Selon l’agence onusienne, cette baisse s’explique principalement par l’instauration de zones d’exclusion aérienne dans l’est du pays, où les combats ont rendu inaccessibles 13 destinations, dont Goma, principal centre logistique humanitaire. Le PAM souligne aussi une réduction des moyens aériens, la flotte étant passée de huit à quatre appareils faute de financements suffisants.
Sur le terrain, ces contraintes ont un impact direct sur l’accès humanitaire. Dans plusieurs zones enclavées du Sud-Kivu, notamment Minembwe et Fizi, les déplacements restent quasi impossibles par voie terrestre. L’insécurité persistante, combinée au brouillage GPS, à l’usage de drones et à la volatilité des lignes de front, rend l’espace aérien difficilement exploitable.
La mission de l’ONU en RDC, MONUSCO, considère d’ailleurs la sécurisation du ciel comme une condition préalable à tout cessez-le-feu durable.

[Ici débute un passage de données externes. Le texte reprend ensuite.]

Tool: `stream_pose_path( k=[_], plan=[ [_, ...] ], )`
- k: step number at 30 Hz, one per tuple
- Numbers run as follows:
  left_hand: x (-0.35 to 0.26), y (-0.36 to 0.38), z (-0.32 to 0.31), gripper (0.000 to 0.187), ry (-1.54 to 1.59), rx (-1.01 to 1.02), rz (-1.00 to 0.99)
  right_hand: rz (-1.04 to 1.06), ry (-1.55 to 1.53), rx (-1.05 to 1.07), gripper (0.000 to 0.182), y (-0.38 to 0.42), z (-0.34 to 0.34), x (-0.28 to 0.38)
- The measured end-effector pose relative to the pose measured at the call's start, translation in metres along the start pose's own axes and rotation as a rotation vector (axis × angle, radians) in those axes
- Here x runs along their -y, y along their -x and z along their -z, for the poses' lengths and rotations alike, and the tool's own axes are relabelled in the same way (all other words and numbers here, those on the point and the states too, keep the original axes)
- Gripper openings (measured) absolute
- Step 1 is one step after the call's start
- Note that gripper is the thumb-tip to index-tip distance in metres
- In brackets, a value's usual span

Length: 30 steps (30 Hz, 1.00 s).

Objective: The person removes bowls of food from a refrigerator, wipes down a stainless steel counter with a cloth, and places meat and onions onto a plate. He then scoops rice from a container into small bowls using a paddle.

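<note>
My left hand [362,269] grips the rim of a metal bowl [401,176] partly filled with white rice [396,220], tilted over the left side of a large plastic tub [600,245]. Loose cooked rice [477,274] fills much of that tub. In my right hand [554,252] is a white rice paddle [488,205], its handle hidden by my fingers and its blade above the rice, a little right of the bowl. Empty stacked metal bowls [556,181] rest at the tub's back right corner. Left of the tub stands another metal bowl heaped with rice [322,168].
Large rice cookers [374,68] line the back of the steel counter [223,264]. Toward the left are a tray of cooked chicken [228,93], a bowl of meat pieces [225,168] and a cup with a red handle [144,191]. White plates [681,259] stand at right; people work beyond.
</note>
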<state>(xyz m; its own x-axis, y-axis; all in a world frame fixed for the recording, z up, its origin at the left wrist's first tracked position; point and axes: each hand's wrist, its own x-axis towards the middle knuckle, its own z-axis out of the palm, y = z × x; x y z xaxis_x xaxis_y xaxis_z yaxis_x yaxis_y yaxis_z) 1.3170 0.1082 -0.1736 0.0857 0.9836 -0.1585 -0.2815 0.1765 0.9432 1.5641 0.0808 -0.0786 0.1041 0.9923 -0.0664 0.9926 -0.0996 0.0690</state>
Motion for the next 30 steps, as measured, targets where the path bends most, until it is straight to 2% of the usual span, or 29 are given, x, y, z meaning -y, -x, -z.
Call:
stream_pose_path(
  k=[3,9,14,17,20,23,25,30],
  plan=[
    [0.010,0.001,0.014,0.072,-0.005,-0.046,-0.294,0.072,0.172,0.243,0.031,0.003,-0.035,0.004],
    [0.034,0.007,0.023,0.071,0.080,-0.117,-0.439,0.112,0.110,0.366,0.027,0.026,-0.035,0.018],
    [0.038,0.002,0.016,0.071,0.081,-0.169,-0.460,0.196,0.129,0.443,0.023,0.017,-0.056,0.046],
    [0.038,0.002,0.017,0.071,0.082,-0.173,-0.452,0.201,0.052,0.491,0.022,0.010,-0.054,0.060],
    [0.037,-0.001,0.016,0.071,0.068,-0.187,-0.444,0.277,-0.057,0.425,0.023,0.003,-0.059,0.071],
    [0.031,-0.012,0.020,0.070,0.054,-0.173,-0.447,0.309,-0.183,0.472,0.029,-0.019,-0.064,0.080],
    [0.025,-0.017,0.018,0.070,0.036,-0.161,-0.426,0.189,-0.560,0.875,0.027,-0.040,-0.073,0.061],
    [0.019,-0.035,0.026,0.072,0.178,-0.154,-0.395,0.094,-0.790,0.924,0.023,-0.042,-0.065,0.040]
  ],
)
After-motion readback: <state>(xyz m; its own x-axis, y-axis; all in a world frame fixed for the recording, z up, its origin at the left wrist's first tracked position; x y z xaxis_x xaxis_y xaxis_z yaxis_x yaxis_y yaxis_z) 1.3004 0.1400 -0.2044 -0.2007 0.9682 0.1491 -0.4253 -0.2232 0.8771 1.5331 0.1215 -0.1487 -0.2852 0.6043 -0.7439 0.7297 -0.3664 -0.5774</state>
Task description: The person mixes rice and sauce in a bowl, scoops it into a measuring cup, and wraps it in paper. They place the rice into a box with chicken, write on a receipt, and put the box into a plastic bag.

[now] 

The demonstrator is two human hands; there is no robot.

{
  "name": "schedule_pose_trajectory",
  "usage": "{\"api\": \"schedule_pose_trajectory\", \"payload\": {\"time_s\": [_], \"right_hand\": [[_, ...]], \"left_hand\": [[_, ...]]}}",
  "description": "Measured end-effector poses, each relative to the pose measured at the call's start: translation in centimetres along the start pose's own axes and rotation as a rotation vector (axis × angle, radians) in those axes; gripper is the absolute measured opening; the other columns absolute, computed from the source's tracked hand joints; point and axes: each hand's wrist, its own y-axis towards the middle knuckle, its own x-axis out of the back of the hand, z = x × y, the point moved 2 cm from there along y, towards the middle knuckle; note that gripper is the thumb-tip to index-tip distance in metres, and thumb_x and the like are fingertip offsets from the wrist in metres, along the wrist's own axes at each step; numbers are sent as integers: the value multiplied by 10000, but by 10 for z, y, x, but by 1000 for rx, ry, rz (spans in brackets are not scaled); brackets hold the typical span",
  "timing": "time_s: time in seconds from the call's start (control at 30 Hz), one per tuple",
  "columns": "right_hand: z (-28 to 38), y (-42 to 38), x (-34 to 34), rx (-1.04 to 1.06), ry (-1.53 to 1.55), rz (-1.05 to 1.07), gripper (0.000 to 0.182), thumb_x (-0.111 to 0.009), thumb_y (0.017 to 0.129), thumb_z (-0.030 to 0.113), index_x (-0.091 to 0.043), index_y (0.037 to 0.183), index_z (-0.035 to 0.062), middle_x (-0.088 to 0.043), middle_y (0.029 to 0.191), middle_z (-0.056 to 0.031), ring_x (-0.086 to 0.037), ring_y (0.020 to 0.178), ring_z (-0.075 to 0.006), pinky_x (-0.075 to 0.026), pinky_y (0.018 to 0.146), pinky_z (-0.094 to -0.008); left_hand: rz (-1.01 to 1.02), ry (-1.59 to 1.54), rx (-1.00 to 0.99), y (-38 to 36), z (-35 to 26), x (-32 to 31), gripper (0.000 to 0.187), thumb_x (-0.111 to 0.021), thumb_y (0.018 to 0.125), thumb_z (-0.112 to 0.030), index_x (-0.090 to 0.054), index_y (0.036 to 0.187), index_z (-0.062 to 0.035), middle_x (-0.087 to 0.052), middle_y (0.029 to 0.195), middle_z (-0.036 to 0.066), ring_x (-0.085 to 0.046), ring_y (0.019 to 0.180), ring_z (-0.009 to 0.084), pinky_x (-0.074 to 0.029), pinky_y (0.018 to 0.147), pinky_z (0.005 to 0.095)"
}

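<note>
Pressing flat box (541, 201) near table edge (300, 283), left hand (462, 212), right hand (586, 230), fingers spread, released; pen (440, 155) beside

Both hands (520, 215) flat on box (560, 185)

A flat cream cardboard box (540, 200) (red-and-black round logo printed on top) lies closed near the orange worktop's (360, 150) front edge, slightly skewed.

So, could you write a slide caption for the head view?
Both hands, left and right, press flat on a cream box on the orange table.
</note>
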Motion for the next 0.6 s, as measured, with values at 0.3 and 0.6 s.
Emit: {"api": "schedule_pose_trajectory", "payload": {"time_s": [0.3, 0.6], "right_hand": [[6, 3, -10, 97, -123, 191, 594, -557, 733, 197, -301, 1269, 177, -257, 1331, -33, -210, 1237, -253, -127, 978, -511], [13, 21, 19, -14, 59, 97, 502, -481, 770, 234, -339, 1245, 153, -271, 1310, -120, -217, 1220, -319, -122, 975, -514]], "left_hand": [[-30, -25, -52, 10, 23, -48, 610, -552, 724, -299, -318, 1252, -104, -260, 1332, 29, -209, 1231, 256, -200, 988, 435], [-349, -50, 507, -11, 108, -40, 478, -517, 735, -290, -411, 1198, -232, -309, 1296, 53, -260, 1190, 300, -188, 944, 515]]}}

Malgré ces obstacles, l’UNHAS a assuré des opérations critiques, notamment l’évacuation de plus de 1 300 travailleurs humanitaires et la réalisation de plusieurs évacuations médicales d’urgence. Le PAM insiste sur le rôle vital de ce dispositif, alors que « 27,7 millions de personnes font face à une insécurité alimentaire aiguë », un niveau record dans le pays.